- **Brief**: Output the entire listing below exactly as it stands.
Top of Provided data
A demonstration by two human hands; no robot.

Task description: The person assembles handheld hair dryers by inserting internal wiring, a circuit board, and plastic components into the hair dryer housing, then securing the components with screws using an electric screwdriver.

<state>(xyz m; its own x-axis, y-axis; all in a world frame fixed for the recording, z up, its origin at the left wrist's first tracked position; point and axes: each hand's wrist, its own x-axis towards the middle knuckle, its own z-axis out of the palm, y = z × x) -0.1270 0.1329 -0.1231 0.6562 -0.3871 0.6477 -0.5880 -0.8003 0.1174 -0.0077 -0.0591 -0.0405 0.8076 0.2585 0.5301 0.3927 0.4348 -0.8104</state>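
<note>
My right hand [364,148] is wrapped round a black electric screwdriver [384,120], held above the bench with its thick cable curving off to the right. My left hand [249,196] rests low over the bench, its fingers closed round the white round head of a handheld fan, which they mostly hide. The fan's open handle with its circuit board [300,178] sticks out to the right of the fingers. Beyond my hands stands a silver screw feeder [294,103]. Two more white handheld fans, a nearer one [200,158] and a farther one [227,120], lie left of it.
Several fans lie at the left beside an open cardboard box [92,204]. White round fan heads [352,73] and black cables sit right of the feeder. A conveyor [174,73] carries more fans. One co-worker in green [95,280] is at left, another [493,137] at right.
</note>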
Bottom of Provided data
- **Task result**:
A demonstration by two human hands; no robot.

Task description: The person assembles handheld hair dryers by inserting internal wiring, a circuit board, and plastic components into the hair dryer housing, then securing the components with screws using an electric screwdriver.

<state>(xyz m; its own x-axis, y-axis; all in a world frame fixed for the recording, z up, its origin at the left wrist's first tracked position; point and axes: each hand's wrist, its own x-axis towards the middle knuckle, its own z-axis out of the palm, y = z × x) -0.1270 0.1329 -0.1231 0.6562 -0.3871 0.6477 -0.5880 -0.8003 0.1174 -0.0077 -0.0591 -0.0405 0.8076 0.2585 0.5301 0.3927 0.4348 -0.8104</state>
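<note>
My right hand [364,148] is wrapped round a black electric screwdriver [384,120], held above the bench with its thick cable curving off to the right. My left hand [249,196] rests low over the bench, its fingers closed round the white round head of a handheld fan, which they mostly hide. The fan's open handle with its circuit board [300,178] sticks out to the right of the fingers. Beyond my hands stands a silver screw feeder [294,103]. Two more white handheld fans, a nearer one [200,158] and a farther one [227,120], lie left of it.
Several fans lie at the left beside an open cardboard box [92,204]. White round fan heads [352,73] and black cables sit right of the feeder. A conveyor [174,73] carries more fans. One co-worker in green [95,280] is at left, another [493,137] at right.
</note>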

The exercise asks for nothing more.